Tricia Stewart, Chris in the film and play, had already raised the idea of an alternative nude calendar while John had been dying, which cheered him up but he said they would never do it. How wrong he was.

The Alternative WI calendar raised its £500 in its first few days and to date with reissues and merchandise has raised more than £3 million and still funds lymphoma and leukaemia research including new laboratories at the University of Leeds – oh, and it bought a new settee.

The play is based on the film which in turn was inspired by the true story but with names and details changed for dramatic effect..

Driving force for the calendar and the group is Chris, played with drive, humour and humanity by Lynda Bellingham.

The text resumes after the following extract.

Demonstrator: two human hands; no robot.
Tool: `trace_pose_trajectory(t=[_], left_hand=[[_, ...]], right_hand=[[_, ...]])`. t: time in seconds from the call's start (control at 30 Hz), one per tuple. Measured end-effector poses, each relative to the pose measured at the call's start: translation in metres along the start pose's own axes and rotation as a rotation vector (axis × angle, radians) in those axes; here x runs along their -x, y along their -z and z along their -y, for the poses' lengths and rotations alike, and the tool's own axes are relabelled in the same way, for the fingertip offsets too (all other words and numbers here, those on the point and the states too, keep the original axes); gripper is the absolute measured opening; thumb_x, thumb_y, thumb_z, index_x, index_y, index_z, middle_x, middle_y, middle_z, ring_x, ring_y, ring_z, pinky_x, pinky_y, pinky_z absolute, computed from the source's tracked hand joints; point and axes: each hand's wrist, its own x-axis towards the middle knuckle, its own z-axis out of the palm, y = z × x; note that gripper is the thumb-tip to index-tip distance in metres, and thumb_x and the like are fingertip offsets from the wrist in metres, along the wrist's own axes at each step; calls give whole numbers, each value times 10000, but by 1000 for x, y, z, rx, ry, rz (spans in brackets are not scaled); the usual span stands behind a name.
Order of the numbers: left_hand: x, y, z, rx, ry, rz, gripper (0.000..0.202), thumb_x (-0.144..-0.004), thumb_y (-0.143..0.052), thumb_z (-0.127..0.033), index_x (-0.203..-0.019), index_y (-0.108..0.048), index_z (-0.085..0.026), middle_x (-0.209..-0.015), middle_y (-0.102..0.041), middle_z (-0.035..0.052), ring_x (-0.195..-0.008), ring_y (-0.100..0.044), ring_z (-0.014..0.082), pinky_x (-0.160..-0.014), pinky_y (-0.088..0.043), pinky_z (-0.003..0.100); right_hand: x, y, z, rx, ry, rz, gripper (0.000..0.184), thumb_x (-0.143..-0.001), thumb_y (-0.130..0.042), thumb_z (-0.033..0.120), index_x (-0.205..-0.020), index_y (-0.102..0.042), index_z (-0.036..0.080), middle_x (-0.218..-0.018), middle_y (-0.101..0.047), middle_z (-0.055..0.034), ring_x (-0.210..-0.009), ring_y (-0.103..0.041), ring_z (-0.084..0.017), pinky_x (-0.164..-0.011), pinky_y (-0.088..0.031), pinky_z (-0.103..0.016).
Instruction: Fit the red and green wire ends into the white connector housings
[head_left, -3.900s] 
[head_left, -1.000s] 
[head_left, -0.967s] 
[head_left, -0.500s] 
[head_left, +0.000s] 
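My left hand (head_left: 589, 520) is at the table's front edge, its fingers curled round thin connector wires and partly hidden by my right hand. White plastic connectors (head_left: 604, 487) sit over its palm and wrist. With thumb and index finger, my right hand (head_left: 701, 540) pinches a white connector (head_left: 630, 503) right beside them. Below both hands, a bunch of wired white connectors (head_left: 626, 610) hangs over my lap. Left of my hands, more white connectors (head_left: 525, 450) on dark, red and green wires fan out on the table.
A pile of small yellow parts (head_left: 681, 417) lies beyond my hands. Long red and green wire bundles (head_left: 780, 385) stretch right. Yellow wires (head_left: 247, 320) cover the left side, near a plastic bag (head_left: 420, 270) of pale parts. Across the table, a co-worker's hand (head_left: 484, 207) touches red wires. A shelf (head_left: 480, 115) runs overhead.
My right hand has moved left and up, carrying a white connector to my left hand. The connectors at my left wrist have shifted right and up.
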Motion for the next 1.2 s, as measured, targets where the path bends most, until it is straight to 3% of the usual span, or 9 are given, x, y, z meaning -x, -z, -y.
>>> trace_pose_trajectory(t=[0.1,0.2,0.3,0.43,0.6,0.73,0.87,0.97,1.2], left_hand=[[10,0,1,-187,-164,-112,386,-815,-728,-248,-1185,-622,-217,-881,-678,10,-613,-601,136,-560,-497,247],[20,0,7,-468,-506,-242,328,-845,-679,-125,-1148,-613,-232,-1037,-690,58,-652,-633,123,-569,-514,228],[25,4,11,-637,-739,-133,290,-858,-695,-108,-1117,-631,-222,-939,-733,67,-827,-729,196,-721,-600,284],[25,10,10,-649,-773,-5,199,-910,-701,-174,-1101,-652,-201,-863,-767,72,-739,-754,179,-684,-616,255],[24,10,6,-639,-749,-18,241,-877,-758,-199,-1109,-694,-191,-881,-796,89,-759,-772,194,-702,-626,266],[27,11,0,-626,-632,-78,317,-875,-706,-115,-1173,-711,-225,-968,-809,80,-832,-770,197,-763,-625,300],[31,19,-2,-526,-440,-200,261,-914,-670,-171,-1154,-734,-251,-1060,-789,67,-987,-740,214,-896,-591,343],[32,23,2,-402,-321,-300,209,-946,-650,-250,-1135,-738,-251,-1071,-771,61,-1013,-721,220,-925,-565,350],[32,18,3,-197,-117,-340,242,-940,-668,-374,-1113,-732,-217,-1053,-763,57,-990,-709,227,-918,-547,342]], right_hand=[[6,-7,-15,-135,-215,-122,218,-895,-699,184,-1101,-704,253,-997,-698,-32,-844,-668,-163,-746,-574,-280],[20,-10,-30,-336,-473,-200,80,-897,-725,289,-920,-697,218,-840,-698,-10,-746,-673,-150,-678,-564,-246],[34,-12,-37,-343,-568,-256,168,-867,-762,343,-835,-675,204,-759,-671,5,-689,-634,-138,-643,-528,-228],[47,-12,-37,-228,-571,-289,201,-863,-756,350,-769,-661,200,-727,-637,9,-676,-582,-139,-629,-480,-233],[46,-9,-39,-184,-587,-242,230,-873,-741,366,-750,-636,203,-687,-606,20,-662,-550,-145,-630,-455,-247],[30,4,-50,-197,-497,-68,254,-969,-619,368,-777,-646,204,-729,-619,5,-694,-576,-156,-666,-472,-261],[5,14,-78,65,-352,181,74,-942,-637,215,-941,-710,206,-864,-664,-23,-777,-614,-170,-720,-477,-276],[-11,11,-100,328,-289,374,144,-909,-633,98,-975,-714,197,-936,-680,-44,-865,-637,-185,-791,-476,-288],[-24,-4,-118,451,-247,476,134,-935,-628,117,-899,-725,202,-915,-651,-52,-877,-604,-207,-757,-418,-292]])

She is on stage a lot - and we see a lot of her and the bits, or rather lots, we see are defying age rather nicely.

Her best friend is Annie, played touchingly by Jan Harvey. There are moments in her performance when lumps appear in throats.

Lynda Bellingham fills the role of Chris with bags of enthusiam, warmth, fun and a touch of humanity

Celia, Rula Lenska, adds a bit of glamour as well as that honeyed husky voice while for down to earth, no nonsense Yorkshire humour you can't beat retired teacher Jessie, June Watson, who shows some wonderful comic timing.

Also among the great undressed we have the ample form of Ruth, Debbie Chazen, flying the flag for larger ladies everywhere and young, single mum, daughter of the vicar and church organist Cora, although cor might be a suitable alternative for Jennifer Elison.

John Labanowski is the token husband Rod, the full of life other half of Chris while Joe McGann is a believable John – although he could do with a more convincing wig at the start.

His death is cleverly done. One minute he is there the next he is gone. Indeed the direction  by Jack Ryder on a simple effective set design from Robert Jones has some nice touches, for example letters of support and comfort fluttering down from the flies – letters delivered  from heaven are much more effective than someone walking in dragging a mail bag.

The set is a simple floor in a village hall which can change in a few moments to a hill – John's hill – on the Dales and, in the moving, final scene, into a field of sunflowers, the symbol of the whole Calendar Girls enterprise.

In the play, if not in real life, the calendar is being done in secret without approval by the WI chairwoman Marie, Ruth Madoc, who received a cheer when she first entered – something I find quite strange from an audience watching a play.

She is a snob's snob out to impress Lady Cravenshire, Jane Lambert, at every opportunity. The portrayal is a little children's TV, pantomime villainish, which the audience seemed to like, until the gloves come off and the barbs show in a powerful, emotional confrontation with Chris lare on in the play which gives real bite to her performance, finally providing that missing extra dimension.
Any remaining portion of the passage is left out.